If you feel silly doing it, it’s because it IS.
This includes traditional lactation advice like feeding the baby in strange and dangerous positions or “pumping on all fours” to “loosen a plug,” soaking nipples or breasts in epson salt or laundry detergent, hair drying the nipple, or walking around the house naked to avoid anything touching the nipple. Plugs are not relieved by anything external like body position, infant position, or change in bras. Plugs (which are congested areas of blood vessels, lymphatics, and milk-making cells) are relieved with attention to BAIT (Breast rest, Advil, Ice!!, and tylenol), addressing hyperlactation (oversupply), and resolving breast microbiome disruption (e.g. exclusive pumping transition to baby at breast).
I recently heard from a patient that she was told to do the following (on continuous repeat):
- Soak her breast in epsom salt
- Pump
- Apply castor oil wraps with heating pad on top
- Massage vigorously
- Pump
The patient was understandably exhausted and her breast was inflamed and extraordinarily sore. Like so many patients, she KNEW what she was doing couldn’t possibly be right. She even said, “our kitchen looked like an episode from ‘Breaking Bad’!” Nothing about lactation should ever look like ‘Breaking Bad’ — TRUST YOURSELF and question advice that seems contrary to common sense.
Soaking any body part in salt water or plain water will break down the skin (think of being in the pool or ocean or bathwater too long), as will excessive drying with hairdryers or “air drying” nipples.
Overall, care for your nipples like any other skin surface on your body. For more information on treating nipple trauma, see Nipple Complications section, but otherwise follow these guidelines:
- Do not use drying agents such as antiseptics, alcohol, borax, or apple cider vinegar.
- Gentian violet can produce significant tissue ulceration and should never be used on a nipple.

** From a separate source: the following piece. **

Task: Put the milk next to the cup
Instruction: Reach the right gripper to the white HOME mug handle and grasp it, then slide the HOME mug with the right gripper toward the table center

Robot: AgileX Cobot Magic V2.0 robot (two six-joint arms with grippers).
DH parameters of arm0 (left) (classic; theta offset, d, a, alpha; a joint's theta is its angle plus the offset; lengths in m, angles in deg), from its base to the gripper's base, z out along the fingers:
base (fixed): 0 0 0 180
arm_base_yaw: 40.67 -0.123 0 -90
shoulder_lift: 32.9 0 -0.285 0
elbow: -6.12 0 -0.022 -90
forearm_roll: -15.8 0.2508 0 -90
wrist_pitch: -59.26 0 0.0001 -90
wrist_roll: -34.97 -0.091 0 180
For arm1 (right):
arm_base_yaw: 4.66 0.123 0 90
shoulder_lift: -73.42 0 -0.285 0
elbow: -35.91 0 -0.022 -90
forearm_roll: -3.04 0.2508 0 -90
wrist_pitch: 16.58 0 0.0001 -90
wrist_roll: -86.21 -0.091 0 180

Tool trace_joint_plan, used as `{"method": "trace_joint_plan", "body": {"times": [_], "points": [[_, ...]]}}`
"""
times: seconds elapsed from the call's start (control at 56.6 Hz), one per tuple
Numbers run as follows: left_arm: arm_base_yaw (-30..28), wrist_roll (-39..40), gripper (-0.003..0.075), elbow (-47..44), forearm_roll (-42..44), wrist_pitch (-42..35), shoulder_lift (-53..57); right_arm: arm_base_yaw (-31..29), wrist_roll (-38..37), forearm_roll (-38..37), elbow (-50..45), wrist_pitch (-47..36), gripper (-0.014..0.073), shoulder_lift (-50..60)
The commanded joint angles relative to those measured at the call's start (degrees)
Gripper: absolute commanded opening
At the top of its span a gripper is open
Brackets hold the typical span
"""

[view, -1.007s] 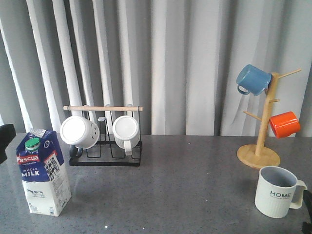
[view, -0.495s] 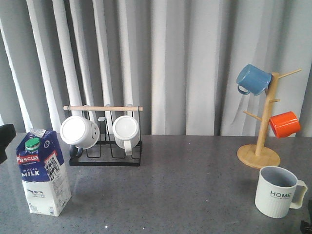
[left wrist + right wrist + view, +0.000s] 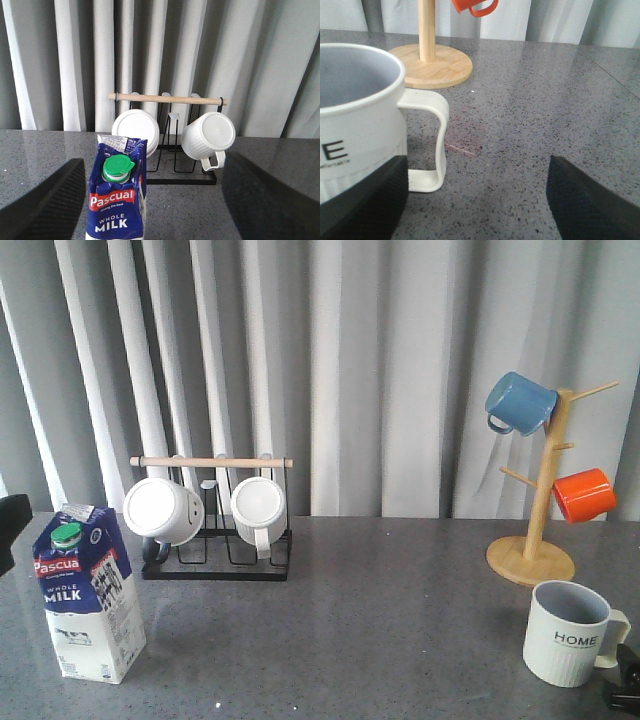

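Nothing carried across so far: the milk (image 3: 88,592) stands upright near the front left corner of the desk (image 3: 380,610), green cap on top, and the cup (image 3: 567,632) with "HOME" on it sits far off at the front right, its handle pointing right. They are well apart, with the whole width of the desk between them, so the placing itself has not started. From the left wrist view, the left gripper (image 3: 150,210) is spread wide, its two dark fingers on either side of the carton and clear of it, holding nothing; I judge it is lined up for a grasp, not yet closed on the carton. Over on the other side, the right gripper (image 3: 475,205) is also wide open and empty, low over the desk just beside the cup's handle, one finger near the handle but I cannot tell if it touches. Behind the milk stands a black wire rack (image 3: 215,558) with a wooden bar and two white mugs (image 3: 163,511) on their sides; behind the cup is a wooden mug tree (image 3: 532,560) carrying a blue mug (image 3: 520,403) and an orange mug (image 3: 584,494). Everything is left: grasp, lift, cross the desk, set down by the cup.
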Motion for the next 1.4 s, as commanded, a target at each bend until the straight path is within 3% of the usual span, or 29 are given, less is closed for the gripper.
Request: {"method": "trace_joint_plan", "body": {"times": [0.0, 0.424, 0.601, 0.689, 0.813, 0.901, 1.096, 1.22, 1.379], "points": [[0.43, 0.25, 0.0533, 1.95, -0.46, -4.36, 0.49, -0.37, 0.54, -0.47, 2.23, -5.55, 0.0548, 0.51], [0.43, 0.25, 0.0533, 1.95, -0.46, -4.36, 0.49, -0.37, -1.08, -0.62, 9.25, -6.2, 0.0471, -7.15], [0.43, 0.25, 0.0533, 1.95, -0.46, -4.36, 0.49, -0.37, -3.48, -4.22, 13.62, -4.4, 0.0413, -10.37], [0.43, 0.25, 0.0533, 1.95, -0.46, -4.36, 0.49, -0.21, -5.93, -5.63, 15.1, -2.2, 0.0304, -11.45], [0.43, 0.25, 0.0533, 1.95, -0.46, -4.36, 0.49, -0.03, -10.94, -8.1, 15.15, -0.97, 0.0005, -11.14], [0.43, 0.25, 0.0533, 1.95, -0.46, -4.36, 0.49, 0.91, -14.11, -10.22, 15.15, -0.26, -0.0013, -9.71], [0.43, 0.25, 0.0533, 1.95, -0.46, -4.36, 0.49, 8.37, -14.54, -8.51, 15.15, 3.5, -0.0006, -3.5], [0.43, 0.25, 0.0533, 1.95, -0.46, -4.36, 0.49, 16.16, -12.76, -1.04, 15.4, 5.65, -0.0006, -0.79], [0.43, 0.25, 0.0533, 1.95, -0.46, -4.36, 0.49, 27.08, -3.48, 13.5, 18.73, 9.8, -0.0006, -1.72]]}}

- Some women may lubricate dry skin with nursing balms. They should be aware of potentially allergenic ingredients such as lanolin, petroleum, and coconut.
- Balms containing multiple ingredients may result in dermatitis from allergens.

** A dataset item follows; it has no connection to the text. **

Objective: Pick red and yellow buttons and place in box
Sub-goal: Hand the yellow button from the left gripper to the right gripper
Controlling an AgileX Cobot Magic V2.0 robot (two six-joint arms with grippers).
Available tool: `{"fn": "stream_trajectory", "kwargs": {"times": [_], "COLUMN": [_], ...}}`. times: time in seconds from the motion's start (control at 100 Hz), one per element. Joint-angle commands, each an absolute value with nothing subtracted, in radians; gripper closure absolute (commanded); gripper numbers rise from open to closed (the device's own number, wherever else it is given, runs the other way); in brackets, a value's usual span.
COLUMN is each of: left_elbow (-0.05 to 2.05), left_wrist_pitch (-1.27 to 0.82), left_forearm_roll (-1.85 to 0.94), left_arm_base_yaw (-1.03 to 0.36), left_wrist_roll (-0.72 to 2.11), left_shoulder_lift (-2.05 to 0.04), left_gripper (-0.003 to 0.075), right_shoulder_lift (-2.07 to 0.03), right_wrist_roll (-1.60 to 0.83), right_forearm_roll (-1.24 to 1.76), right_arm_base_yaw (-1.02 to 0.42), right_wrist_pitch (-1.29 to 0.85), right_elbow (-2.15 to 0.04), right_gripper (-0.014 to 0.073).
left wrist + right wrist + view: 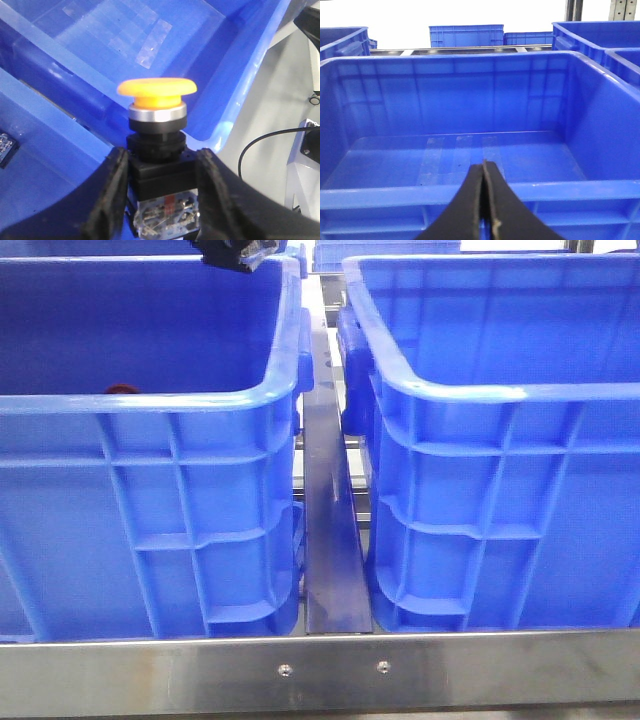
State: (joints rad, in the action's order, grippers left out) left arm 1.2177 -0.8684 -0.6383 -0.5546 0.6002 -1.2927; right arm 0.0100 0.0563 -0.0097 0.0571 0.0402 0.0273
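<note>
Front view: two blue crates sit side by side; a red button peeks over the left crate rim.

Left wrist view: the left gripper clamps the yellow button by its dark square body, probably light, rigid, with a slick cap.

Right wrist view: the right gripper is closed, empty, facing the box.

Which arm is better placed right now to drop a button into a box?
Left. Its fingers grip the yellow button by its dark body, above a blue crate. The right gripper is shut with nothing between its fingers, so it would have to pick up a button first.
</note>
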Motion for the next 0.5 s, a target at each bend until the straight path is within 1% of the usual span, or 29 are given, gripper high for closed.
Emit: {"fn": "stream_trajectory", "kwargs": {"times": [0.0,0.16,0.22,0.36,0.49], "left_elbow": [1.246,1.246,1.246,1.246,1.246], "left_wrist_pitch": [-0.833,-0.833,-0.833,-0.833,-0.833], "left_forearm_roll": [-0.691,-0.691,-0.691,-0.691,-0.691], "left_arm_base_yaw": [-0.564,-0.564,-0.564,-0.564,-0.564], "left_wrist_roll": [0.604,0.604,0.604,0.604,0.604], "left_shoulder_lift": [-1.261,-1.261,-1.261,-1.261,-1.261], "left_gripper": [0.0651,0.0652,0.0652,0.0652,0.0652], "right_shoulder_lift": [0.03,0.03,0.03,0.018,-0.047], "right_wrist_roll": [0.055,0.055,0.055,0.055,0.055], "right_forearm_roll": [-0.019,-0.019,-0.019,-0.019,-0.019], "right_arm_base_yaw": [0.057,0.057,0.057,0.057,0.057], "right_wrist_pitch": [0.114,0.121,0.093,-0.118,-0.332], "right_elbow": [0.033,0.029,0.004,-0.129,-0.27], "right_gripper": [0.0662,0.0662,0.0662,0.0662,0.0662]}}
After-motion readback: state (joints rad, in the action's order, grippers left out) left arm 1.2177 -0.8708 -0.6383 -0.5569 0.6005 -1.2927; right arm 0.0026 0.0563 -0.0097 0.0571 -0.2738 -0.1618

- Antifungals creams worsen pain and vasospasm, and can cause dermatitis. They are not indicated for use on nipples.
- APNO (All Purpose Nipple Ointment) is an expensive compounded product that should be avoided. It contains an antifungal, antibacterial (which is similar to antifungals in that it is not indicated for use on a nipple and can cause dermatitis), and a steroid. The steroid is the component that provides relief from pain. If a steroid is indicated, it should be prescribed separately (e.g. 0.1% triamcinolone). Most dermatitis and pain does not respond to over-the-counter non-prescription strength steroids. 4th Trimester Physician Michelle Haggerty has a great blog post on the dangers of APNO as well.

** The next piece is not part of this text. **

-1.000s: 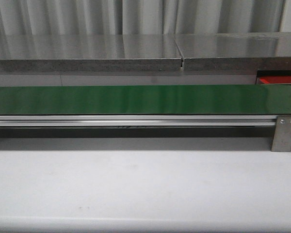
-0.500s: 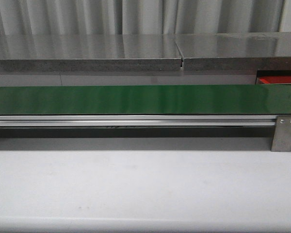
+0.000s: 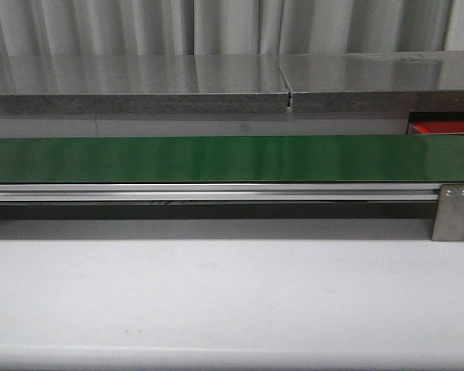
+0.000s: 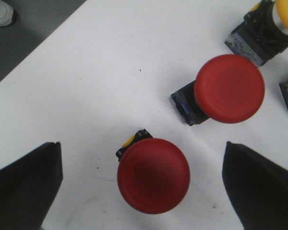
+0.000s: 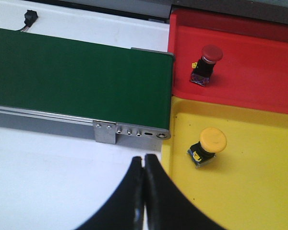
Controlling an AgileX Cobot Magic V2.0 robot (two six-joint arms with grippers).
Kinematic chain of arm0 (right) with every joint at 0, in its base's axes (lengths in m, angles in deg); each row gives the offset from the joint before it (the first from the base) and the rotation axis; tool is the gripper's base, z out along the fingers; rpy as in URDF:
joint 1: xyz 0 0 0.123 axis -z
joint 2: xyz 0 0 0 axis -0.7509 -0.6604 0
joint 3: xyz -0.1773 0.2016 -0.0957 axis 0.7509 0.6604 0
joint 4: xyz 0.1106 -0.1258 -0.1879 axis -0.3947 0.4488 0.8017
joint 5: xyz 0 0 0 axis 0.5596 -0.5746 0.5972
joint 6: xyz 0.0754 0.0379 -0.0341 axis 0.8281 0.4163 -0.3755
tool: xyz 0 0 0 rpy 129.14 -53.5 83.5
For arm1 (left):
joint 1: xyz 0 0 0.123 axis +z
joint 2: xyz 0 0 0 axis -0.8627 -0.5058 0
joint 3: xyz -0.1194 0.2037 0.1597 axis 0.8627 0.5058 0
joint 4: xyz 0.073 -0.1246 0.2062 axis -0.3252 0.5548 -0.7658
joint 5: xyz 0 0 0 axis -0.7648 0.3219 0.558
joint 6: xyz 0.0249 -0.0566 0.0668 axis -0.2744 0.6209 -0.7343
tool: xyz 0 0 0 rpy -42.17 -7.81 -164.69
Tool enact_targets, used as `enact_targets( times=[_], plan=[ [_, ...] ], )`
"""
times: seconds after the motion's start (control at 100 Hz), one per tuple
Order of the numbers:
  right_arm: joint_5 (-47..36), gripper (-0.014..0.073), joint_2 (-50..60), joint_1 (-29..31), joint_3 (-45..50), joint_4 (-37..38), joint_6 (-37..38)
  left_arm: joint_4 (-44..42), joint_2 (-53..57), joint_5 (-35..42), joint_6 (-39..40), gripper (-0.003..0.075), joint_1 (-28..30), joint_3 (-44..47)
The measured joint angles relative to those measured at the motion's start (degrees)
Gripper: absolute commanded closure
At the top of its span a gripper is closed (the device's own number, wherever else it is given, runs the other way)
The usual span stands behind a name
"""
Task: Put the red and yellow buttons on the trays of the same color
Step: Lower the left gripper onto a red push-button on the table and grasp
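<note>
In the left wrist view my left gripper (image 4: 143, 160) hangs open over the white table, its jaws wide on either side of a red button (image 4: 153, 175) and not touching it. A second red button (image 4: 229, 88) lies on its side farther off, with a yellow button (image 4: 287, 14) beyond it. In the right wrist view my right gripper (image 5: 144, 159) is shut on nothing, above the table beside the yellow tray (image 5: 249, 196). One yellow button (image 5: 209, 145) lies in that tray. Another red button (image 5: 207, 62) lies in the red tray (image 5: 264, 76).
The long green belt (image 3: 216, 158) crosses the front view on its metal rail, ending at a bracket (image 3: 452, 210); a sliver of the red tray (image 3: 445, 127) shows behind it. The belt's end (image 5: 77, 81) meets both trays. The table edge and a shoe (image 4: 1, 12) are near the left gripper.
</note>
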Motion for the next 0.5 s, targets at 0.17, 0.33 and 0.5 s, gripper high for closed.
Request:
enact_targets(
  times=[0.17,0.33,0.5],
  plan=[
    [0.0,0.0712,0.0,0.0,0.0,0.0,0.0,0.0,0.0,0.4,-0.3,0.0061,0.0,0.0],
    [0.0,0.0712,0.0,0.0,0.0,0.0,0.0,0.1,-2.2,-0.2,-0.6,0.0061,0.0,-1.7],
    [0.0,0.0712,0.0,0.0,0.0,0.0,0.0,0.2,-5.1,-0.9,-0.9,0.0062,-0.7,-3.0]
  ],
)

- Breast shells designed to “keep the nipple dry” or “protect the nipple from the bra” worsen swelling in the nipple, cause areola compression,and subsequently worsen pain.
- Using a hair dryer on nipples causes drying and increases risk of skin breakdown.
- Epsom salt soaks are used to promote opening and drainage of skin, such as with abscesses in the buttock region. Epsom salt soaks will similarly breakdown nipple skin and should not be utilized for the purposes of nipple care.
- Wet tea bags and warm compresses similarly increase the risk of skin breakdown.
This exclusively pumping mom had chronic milk crust on her nipple as well as purplish changes (vasospasm) from using a very small pump flange size. Milk crust is not dangerous and does not need to be forcibly removed with diluted chlorine agents (hypochlorous acid), soaking nipples in salt water, and/or using tweezers or brushes or other traumatizing devices. Soaking nipples in any sort of salt or other drying agent (such as diluted chlorine) dries out tissue and can cause open wounds.